— TASK GOAL —
From the data that follows, set down exactly the lines from the one with "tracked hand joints" through the one with "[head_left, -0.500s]", counting both. Pictures stay out.

====

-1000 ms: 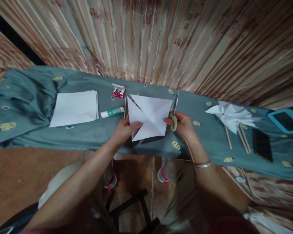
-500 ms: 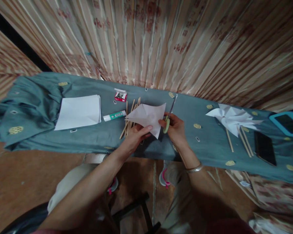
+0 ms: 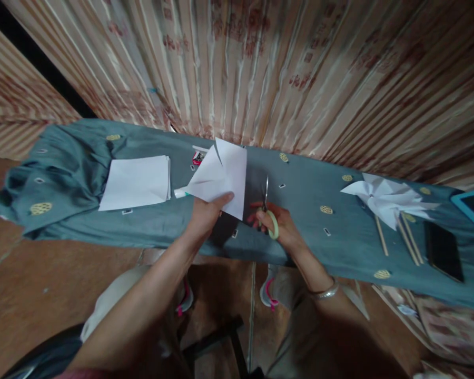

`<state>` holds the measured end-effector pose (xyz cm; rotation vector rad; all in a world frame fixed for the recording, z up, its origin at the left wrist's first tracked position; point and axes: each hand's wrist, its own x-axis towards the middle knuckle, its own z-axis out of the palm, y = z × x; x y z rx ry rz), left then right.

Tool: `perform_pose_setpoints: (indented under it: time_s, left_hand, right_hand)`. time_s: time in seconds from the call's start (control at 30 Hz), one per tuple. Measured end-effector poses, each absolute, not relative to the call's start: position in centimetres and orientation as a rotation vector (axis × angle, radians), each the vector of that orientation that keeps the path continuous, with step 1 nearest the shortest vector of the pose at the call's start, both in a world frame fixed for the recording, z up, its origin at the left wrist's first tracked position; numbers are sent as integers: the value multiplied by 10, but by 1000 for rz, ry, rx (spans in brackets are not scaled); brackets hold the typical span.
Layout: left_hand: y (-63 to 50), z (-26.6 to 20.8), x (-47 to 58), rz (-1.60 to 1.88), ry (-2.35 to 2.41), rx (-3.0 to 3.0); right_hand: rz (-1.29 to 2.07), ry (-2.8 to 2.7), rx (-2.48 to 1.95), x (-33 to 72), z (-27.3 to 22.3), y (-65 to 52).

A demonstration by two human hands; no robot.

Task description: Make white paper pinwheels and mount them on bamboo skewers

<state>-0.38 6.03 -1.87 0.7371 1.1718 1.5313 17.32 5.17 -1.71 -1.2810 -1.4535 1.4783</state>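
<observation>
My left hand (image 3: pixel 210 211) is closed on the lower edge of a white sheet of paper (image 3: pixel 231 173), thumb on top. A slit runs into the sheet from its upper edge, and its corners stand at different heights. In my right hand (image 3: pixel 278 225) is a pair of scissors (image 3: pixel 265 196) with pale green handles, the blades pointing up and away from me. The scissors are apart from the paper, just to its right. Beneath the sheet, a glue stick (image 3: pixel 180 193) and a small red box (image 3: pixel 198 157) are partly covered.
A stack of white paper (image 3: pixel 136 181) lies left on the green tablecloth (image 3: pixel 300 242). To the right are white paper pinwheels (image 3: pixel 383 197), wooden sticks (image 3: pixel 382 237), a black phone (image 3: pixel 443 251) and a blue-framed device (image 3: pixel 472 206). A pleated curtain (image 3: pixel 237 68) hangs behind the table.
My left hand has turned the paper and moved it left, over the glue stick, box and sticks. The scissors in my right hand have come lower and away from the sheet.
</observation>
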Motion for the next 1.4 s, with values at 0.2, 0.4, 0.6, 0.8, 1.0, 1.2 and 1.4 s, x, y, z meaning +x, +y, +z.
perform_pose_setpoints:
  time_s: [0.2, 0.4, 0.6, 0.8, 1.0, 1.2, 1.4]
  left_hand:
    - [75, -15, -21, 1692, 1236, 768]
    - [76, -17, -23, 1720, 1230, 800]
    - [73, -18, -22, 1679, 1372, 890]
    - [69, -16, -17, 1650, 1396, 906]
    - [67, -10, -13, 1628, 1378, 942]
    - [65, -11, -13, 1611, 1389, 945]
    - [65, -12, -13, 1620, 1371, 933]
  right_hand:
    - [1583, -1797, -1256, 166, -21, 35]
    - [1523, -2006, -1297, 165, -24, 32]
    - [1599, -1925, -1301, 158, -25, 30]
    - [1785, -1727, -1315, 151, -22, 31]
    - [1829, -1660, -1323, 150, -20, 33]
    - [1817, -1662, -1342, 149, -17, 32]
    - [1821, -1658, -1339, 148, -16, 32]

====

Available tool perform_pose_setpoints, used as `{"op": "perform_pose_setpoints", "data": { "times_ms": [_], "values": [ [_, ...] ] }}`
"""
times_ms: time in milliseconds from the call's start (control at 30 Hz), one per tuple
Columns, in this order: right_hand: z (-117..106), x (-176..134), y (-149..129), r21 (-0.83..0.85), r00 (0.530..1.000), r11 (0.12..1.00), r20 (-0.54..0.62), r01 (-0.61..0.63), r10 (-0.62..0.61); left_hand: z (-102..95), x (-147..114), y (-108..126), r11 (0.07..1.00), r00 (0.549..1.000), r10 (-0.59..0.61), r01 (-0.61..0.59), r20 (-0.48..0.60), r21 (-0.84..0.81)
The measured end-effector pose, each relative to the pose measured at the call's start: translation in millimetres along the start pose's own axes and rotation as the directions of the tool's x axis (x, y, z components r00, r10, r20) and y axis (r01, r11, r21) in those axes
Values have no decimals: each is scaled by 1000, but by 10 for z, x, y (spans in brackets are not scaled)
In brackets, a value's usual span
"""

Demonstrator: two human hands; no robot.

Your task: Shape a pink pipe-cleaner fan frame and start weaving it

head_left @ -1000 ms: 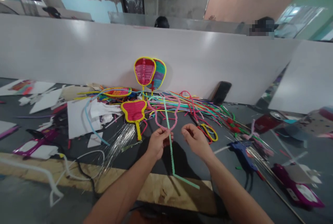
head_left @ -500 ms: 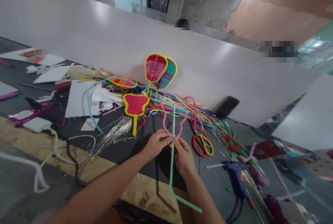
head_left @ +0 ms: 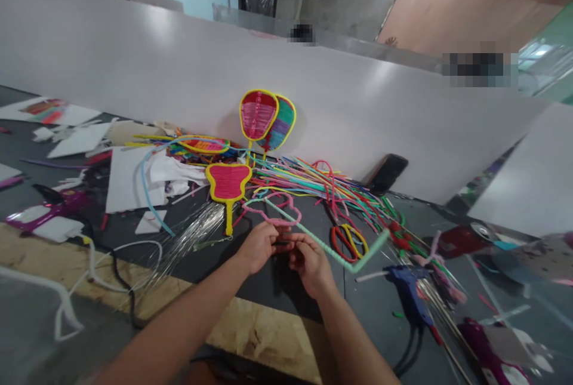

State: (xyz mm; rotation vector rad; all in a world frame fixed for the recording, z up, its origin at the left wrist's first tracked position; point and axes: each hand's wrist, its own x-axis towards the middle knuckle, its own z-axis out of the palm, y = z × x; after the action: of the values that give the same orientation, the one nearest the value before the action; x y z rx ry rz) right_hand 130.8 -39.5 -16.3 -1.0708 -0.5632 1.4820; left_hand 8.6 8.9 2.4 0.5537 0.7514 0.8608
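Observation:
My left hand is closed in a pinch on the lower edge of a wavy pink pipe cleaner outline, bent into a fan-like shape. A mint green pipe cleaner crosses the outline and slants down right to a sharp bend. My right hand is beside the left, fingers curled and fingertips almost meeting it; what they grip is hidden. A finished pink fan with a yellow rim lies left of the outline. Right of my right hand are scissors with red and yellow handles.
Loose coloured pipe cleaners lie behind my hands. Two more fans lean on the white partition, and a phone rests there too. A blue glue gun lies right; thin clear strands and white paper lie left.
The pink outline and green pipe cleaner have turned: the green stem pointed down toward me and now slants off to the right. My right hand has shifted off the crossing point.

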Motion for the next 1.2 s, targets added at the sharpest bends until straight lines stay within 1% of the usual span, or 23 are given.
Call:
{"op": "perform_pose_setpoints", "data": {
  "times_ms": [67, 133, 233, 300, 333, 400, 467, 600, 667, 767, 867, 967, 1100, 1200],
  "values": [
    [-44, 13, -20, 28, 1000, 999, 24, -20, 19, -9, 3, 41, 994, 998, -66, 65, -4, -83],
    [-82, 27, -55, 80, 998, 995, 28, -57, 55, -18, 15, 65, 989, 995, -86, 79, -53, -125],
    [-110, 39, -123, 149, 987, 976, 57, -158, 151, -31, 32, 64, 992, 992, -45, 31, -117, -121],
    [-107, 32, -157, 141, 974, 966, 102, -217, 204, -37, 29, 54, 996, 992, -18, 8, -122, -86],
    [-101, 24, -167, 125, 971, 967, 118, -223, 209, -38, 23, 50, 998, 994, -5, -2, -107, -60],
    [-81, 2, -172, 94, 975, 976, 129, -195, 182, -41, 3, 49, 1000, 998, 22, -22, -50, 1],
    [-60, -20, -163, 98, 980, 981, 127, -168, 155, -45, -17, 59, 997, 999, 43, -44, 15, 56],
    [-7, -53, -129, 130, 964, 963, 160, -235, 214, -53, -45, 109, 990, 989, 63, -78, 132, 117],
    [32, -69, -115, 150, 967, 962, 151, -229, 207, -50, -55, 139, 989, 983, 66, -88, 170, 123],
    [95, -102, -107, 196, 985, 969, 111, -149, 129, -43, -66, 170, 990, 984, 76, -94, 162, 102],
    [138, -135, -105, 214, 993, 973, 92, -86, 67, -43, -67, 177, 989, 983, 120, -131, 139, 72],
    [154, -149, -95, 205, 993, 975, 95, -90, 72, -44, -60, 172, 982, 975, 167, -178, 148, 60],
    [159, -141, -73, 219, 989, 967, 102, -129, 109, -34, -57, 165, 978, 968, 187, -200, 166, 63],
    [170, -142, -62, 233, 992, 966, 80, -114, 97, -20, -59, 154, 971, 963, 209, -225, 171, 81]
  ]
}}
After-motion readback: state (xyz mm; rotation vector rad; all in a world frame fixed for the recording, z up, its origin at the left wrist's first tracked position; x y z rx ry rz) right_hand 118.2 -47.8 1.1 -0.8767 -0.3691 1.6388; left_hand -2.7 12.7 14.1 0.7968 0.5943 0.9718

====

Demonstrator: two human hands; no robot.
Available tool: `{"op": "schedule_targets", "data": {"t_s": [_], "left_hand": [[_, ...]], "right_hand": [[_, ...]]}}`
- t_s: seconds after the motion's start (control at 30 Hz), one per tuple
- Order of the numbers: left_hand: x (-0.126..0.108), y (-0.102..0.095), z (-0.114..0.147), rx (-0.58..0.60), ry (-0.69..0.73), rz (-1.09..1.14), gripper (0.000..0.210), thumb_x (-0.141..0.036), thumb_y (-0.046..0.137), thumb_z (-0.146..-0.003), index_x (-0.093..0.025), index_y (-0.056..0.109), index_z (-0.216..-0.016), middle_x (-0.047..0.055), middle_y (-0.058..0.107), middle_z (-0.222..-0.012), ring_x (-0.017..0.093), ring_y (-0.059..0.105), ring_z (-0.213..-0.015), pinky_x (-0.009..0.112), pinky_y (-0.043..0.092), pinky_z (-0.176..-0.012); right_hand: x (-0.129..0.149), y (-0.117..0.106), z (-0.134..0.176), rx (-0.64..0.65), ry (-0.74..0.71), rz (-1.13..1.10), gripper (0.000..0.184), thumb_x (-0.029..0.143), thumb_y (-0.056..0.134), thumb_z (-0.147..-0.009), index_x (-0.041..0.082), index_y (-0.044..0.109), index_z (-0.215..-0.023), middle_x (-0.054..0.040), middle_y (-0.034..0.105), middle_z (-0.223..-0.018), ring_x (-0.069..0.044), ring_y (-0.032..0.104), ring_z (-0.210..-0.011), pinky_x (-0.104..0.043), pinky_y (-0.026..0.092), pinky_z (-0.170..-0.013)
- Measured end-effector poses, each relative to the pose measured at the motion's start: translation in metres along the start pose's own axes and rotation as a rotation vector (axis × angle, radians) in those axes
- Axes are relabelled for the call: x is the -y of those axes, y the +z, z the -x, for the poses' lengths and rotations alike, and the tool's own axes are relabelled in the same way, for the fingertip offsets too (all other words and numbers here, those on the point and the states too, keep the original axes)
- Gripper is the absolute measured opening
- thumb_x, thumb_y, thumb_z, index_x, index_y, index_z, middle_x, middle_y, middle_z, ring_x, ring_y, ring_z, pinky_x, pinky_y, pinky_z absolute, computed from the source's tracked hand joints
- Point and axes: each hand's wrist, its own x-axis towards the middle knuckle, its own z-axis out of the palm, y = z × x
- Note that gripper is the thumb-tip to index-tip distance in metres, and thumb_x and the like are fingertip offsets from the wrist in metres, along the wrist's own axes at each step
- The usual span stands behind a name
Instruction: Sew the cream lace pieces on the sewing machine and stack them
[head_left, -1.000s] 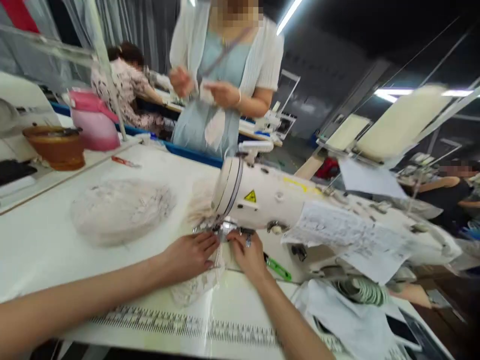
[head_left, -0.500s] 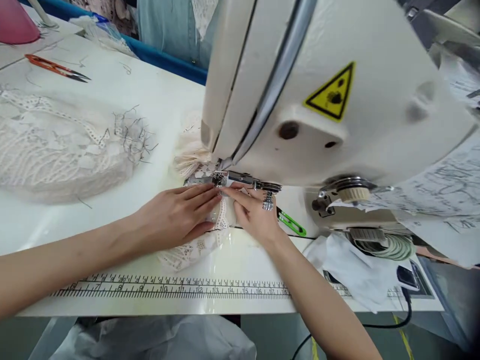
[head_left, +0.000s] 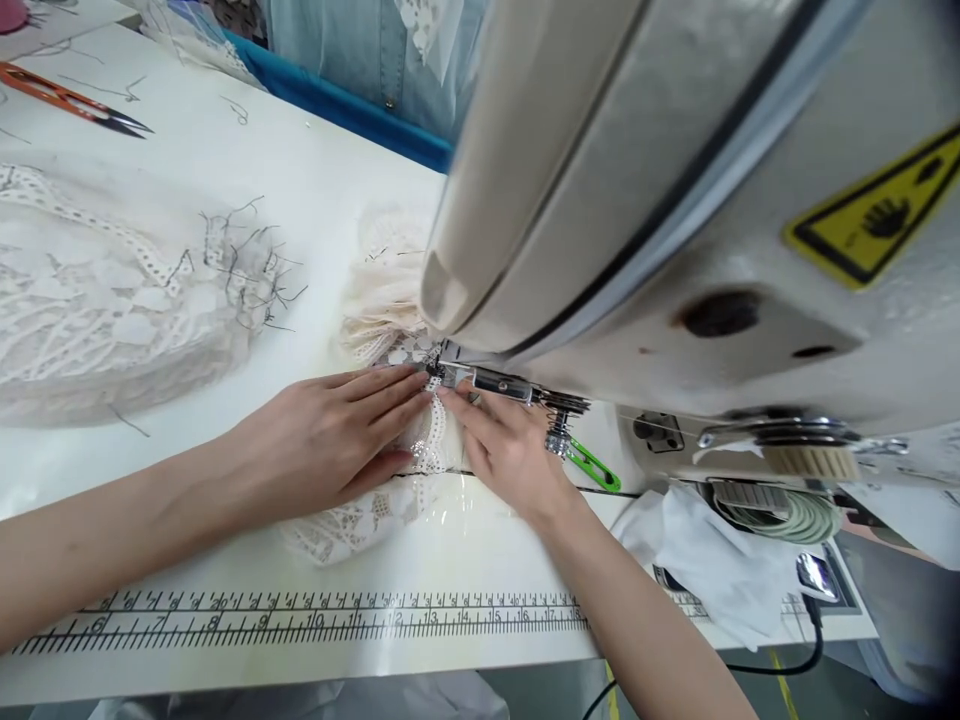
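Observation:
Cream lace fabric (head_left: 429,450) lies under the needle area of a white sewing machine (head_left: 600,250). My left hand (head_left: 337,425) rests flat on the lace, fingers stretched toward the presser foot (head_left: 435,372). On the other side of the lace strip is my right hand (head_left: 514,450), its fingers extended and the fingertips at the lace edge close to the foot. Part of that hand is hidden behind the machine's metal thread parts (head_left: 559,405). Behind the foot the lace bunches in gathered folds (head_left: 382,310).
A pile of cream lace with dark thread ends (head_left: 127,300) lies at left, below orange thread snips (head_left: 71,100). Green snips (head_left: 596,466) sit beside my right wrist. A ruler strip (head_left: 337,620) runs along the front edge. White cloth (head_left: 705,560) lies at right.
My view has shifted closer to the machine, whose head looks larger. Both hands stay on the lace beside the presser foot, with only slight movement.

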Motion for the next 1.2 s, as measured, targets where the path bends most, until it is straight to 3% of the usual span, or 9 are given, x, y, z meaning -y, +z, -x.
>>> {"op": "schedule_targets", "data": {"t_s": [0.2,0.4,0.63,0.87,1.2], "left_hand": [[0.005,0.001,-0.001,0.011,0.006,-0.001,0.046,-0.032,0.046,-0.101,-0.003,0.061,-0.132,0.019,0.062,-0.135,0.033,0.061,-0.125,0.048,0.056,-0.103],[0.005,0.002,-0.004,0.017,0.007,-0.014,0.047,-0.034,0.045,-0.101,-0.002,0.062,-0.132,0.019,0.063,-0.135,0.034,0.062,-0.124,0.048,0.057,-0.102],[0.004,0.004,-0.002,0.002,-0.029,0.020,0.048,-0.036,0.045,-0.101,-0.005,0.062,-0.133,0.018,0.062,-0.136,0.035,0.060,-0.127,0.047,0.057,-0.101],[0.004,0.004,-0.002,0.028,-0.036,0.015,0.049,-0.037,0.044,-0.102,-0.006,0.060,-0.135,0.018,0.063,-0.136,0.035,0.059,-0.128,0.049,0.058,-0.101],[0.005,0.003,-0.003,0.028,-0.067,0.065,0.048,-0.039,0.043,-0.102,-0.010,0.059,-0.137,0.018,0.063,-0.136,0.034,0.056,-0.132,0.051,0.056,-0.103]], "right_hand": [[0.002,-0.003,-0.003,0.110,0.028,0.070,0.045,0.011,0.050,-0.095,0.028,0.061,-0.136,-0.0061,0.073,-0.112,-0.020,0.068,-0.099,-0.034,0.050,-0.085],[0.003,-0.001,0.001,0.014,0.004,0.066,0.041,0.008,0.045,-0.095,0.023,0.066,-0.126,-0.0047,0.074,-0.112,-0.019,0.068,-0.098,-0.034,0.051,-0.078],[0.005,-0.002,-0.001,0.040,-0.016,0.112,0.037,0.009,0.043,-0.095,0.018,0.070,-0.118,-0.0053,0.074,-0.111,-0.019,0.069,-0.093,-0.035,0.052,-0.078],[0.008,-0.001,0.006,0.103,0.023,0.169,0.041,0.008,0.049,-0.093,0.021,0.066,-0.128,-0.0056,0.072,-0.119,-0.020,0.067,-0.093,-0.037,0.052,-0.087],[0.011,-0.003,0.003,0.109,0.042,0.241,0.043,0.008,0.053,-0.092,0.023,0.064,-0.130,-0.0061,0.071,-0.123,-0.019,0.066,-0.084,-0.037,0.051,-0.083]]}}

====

— REPLY —
- thumb_x, thumb_y, thumb_z, index_x, index_y, index_z, middle_x, middle_y, middle_z, ring_x, ring_y, ring_z, pinky_x, pinky_y, pinky_z absolute, computed from the source's tracked hand joints
- Point and axes: each hand's wrist, its own x-axis towards the middle knuckle, its own z-axis out of the palm, y = z × x
- Note that gripper is the thumb-tip to index-tip distance in metres, and thumb_x and the like are fingertip offsets from the wrist in metres, along the wrist's own axes at each step
- The usual span stands behind a name
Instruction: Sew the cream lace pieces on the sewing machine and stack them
[head_left, -1.000s] 
[head_left, -0.500s] 

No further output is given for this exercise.